The difference of fitness between a mutant \(w_m\) and a resident \(w_r\) is given as follows:

$$\begin{aligned} \Delta w = w_m - w_r = p^*(c_{m,r})b - p^*(c_{r,m})c - p^*(c_{r,r})(b-c). \end{aligned}$$

The fitness of the mutant is the benefit received when a resident cooperates with the mutant discounted by the cost of the cooperation from mutant to resident. There are three different probabilities of cooperation. The probability of cooperation between residents \(p(c_{r,r})\) is calculated as in the case of a monomorphic population. The two remaining probabilities of cooperation can be computed as previously using h-score and action rules (Equation 15 in SI).

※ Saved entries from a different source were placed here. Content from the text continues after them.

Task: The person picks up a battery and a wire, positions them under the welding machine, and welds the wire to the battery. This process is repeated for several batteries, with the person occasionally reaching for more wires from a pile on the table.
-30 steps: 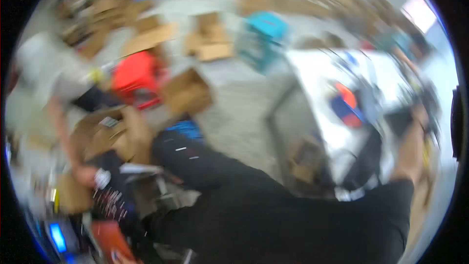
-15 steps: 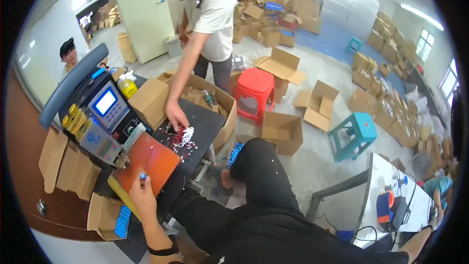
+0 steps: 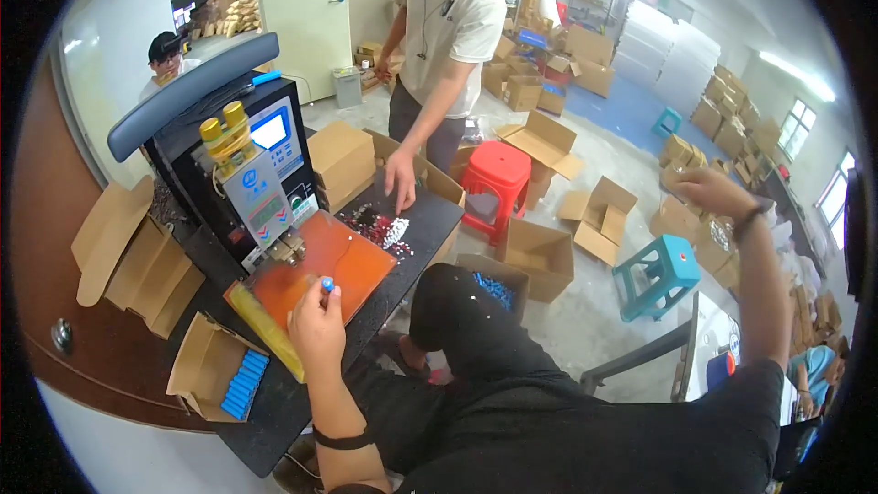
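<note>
My left hand (image 3: pixel 318 325) is closed round a blue cylindrical battery cell (image 3: pixel 326 284), its end poking out above the fingers. It is at the near edge of the orange mat (image 3: pixel 361 261), in front of the welding machine (image 3: pixel 261 197) with its metal electrode head. A thin lead lies across the mat. Far to the right, my right hand (image 3: pixel 718 192) is raised in the air with its fingers pinched together; whatever they may hold is too small to make out. Beyond the mat lies a pile of red and black leads with white connectors (image 3: pixel 395 233), touched or nearly touched by a co-worker's hand (image 3: pixel 400 178).
An open carton (image 3: pixel 194 361) of blue cells stands left of my forearm. Another carton with blue cells (image 3: pixel 494 289) is beyond my knee. A red stool (image 3: pixel 497 174), a teal stool (image 3: pixel 657 274) and several open boxes stand on the floor. A white table (image 3: pixel 704 329) is at right.
My right hand has risen from the far right table into the air. The view has shifted, and my left hand still holds the cell by the mat. The co-worker's hand has lifted slightly from the leads.
</note>
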`<state>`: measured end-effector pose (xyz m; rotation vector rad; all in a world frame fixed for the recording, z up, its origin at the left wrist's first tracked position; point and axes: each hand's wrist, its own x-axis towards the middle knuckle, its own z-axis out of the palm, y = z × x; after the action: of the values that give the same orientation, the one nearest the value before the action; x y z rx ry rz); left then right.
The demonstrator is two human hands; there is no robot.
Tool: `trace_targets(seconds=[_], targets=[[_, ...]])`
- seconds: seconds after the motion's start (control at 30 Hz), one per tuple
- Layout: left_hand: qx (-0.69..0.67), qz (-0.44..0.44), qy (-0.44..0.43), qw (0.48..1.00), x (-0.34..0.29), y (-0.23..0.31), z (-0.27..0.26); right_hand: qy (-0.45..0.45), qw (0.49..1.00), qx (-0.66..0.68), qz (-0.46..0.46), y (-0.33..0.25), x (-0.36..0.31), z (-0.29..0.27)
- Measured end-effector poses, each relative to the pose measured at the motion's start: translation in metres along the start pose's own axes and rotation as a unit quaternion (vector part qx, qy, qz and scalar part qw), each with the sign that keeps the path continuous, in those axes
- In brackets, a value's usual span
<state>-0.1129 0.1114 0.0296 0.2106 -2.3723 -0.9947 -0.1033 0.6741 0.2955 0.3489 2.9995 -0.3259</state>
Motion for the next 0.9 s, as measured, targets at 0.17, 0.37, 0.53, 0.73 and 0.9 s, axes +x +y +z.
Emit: trace_targets(seconds=[0.17,0.37,0.53,0.73,0.9], targets=[[0.032,0.004,-0.014,0.999,-0.004,-0.004,-0.006,-0.181,0.953,0.005,-0.243,-0.135,0.035,0.098],[0.051,0.008,-0.013,0.999,-0.001,-0.008,-0.001,-0.331,0.892,0.068,-0.300,-0.140,0.074,0.221],[0.041,-0.029,-0.034,0.998,-0.001,-0.004,-0.002,-0.373,0.910,0.098,-0.150,-0.072,0.099,0.287],[0.047,-0.008,-0.020,0.999,0.000,-0.001,-0.002,-0.394,0.912,0.116,0.013,0.031,0.093,0.342],[0.041,-0.015,-0.036,0.998,-0.002,-0.002,-0.005,-0.372,0.910,0.170,0.064,0.086,0.084,0.286]])
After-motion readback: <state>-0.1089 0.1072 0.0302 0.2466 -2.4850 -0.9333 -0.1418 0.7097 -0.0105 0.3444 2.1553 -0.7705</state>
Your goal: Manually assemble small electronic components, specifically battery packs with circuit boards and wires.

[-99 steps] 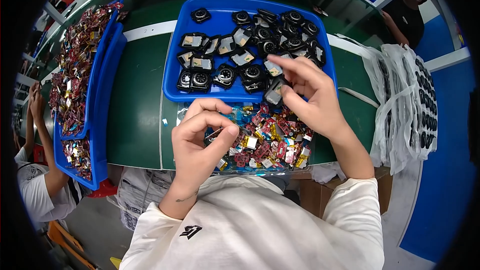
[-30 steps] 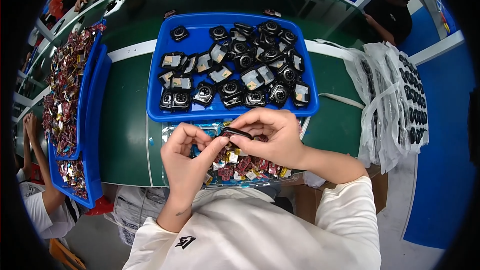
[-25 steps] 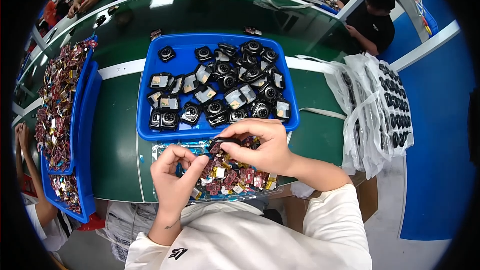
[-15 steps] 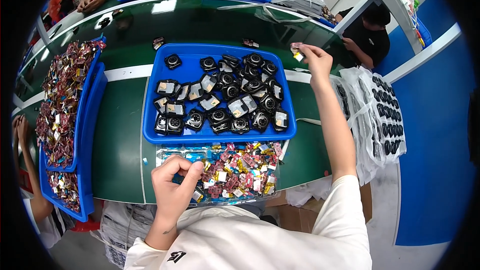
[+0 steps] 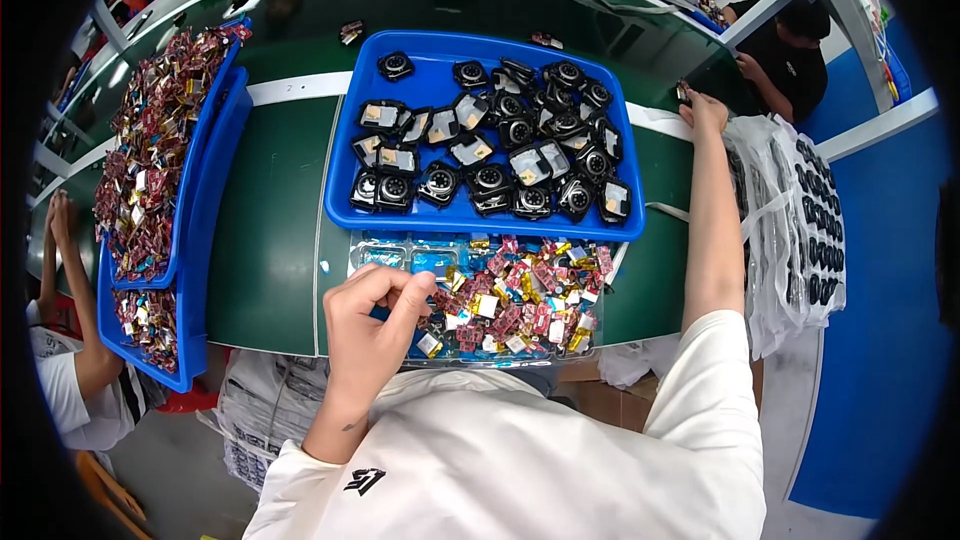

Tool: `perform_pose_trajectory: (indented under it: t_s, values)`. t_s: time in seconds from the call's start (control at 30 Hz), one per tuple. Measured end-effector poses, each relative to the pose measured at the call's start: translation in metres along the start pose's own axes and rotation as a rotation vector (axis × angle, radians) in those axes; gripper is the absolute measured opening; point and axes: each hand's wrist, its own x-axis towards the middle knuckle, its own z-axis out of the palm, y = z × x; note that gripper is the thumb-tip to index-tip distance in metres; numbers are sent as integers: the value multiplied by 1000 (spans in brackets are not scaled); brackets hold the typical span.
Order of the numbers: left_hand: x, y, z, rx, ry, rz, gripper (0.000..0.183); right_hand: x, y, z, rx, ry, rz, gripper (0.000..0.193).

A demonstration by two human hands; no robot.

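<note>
"What's nearest?"

"My left hand (image 5: 368, 330), thumb pressed to curled forefinger, beside a clear plastic tray (image 5: 408, 257) heaped with small boards (image 5: 520, 300), red with yellow and white bits."

"Past that?"

"A blue tray (image 5: 440, 220) of black watch-like cases (image 5: 488, 180), some showing pale grey insides, others round dark discs."

"Your right hand (image 5: 707, 112)?"

"Farther out, fingertips at a small dark reddish part (image 5: 683, 92) by the green surface's (image 5: 270, 230) white strip (image 5: 655, 120); whether I'm pinching it, I can't tell."
</note>
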Motion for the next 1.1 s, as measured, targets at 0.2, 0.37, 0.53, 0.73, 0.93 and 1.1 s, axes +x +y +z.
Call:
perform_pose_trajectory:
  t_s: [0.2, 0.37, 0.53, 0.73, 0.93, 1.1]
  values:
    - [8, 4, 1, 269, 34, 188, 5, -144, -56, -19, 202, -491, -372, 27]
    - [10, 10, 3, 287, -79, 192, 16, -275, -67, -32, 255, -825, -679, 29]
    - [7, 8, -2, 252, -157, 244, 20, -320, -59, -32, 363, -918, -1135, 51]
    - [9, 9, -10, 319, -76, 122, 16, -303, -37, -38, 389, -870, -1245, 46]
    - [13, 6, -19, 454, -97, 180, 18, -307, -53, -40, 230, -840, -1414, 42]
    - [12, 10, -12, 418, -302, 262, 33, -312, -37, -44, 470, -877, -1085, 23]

To find the probability of cooperation at equilibrium, we describe the dynamics of the h-score as previously

$$\begin{aligned} \begin{aligned} \frac{d(h_{m,{\overline{r}}})}{dt}&= p(o_{m,r,r}) - h_{m,{\overline{r}}},\\ \frac{d(h_{{\overline{r}},m})}{dt}&= p(o_{r,r,m}) - h_{{\overline{r}},m}. \end{aligned} \end{aligned}$$

The probabilities of h-score to increase after the observation of an interaction, p(o), can be described using the h-score and the assessment rules as previously (Equation 17 in SI). This system of two polynomial equations with two unknowns are solved numerically. To determinate the stability of the equilibrium points, we look at the Jacobian matrix at the equilibrium of interest. The equilibrium is locally stable if the real part of the leading eigenvalue is negative26. Errors are integrated in the same way as in the case of monomorphic populations.